##### Data excerpt

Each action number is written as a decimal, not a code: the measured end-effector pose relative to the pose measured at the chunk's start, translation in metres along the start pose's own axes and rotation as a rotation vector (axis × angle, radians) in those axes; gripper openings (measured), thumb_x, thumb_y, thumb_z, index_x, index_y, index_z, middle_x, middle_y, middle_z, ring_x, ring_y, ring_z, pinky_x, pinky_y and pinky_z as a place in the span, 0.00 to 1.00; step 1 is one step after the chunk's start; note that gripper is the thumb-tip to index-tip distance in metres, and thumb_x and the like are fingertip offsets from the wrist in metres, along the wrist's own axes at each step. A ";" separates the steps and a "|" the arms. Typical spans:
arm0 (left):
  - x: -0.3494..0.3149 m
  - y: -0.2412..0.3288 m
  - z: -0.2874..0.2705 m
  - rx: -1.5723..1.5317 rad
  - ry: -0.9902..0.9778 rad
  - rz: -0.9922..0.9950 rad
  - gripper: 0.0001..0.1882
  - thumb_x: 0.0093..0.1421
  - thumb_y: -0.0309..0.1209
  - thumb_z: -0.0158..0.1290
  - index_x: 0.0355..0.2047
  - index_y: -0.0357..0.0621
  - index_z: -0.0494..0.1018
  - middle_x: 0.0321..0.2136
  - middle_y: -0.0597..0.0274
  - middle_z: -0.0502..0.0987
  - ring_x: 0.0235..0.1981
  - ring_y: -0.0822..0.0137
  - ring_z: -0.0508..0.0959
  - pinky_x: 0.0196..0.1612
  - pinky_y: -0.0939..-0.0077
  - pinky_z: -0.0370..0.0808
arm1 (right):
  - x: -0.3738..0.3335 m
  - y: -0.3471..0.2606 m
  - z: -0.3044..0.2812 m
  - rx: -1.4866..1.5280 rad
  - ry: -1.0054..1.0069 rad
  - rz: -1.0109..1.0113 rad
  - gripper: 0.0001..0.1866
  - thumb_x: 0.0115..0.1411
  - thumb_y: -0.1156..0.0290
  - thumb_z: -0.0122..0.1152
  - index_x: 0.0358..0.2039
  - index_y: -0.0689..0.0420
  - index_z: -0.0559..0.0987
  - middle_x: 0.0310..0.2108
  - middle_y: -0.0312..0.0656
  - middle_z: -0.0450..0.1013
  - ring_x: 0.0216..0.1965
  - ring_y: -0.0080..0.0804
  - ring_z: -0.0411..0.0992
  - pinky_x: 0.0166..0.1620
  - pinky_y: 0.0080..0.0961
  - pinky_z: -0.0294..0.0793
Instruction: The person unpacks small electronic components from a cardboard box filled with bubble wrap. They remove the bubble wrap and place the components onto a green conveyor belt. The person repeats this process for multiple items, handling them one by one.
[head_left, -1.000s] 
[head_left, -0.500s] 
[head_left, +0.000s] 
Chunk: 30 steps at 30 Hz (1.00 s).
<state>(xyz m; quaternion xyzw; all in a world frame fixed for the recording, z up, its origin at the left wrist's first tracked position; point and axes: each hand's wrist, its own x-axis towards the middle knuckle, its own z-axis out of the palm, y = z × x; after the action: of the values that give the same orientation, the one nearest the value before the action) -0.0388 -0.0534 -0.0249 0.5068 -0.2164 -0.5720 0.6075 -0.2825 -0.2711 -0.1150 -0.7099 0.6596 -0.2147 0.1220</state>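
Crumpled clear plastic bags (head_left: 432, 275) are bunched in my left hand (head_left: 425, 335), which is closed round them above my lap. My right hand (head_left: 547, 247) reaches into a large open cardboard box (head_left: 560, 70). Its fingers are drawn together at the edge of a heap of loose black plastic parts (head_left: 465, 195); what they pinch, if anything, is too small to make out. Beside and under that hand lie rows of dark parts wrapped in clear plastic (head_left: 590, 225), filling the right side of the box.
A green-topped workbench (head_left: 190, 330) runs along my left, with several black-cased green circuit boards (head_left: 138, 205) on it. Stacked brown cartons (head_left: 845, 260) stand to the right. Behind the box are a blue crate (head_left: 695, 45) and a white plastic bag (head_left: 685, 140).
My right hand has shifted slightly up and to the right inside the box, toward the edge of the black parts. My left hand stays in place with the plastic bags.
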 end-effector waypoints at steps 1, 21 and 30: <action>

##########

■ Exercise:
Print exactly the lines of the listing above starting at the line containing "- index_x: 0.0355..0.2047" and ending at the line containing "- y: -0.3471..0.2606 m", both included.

■ Task output:
  - index_x: 0.0355..0.2047
  - index_y: -0.0357..0.0621
  - index_z: -0.0494..0.1018
  - middle_x: 0.0321..0.2136
  - middle_y: -0.0597..0.0274
  - middle_z: -0.0502..0.0987
  - ring_x: 0.0235..0.1981
  - ring_y: -0.0822..0.0137
  - ring_z: -0.0508..0.0959
  - pinky_x: 0.0196..0.1612
  - pinky_y: -0.0939..-0.0077
  - pinky_z: -0.0370..0.0808
arm1 (right):
  - x: -0.3738..0.3335 m
  - y: -0.3471..0.2606 m

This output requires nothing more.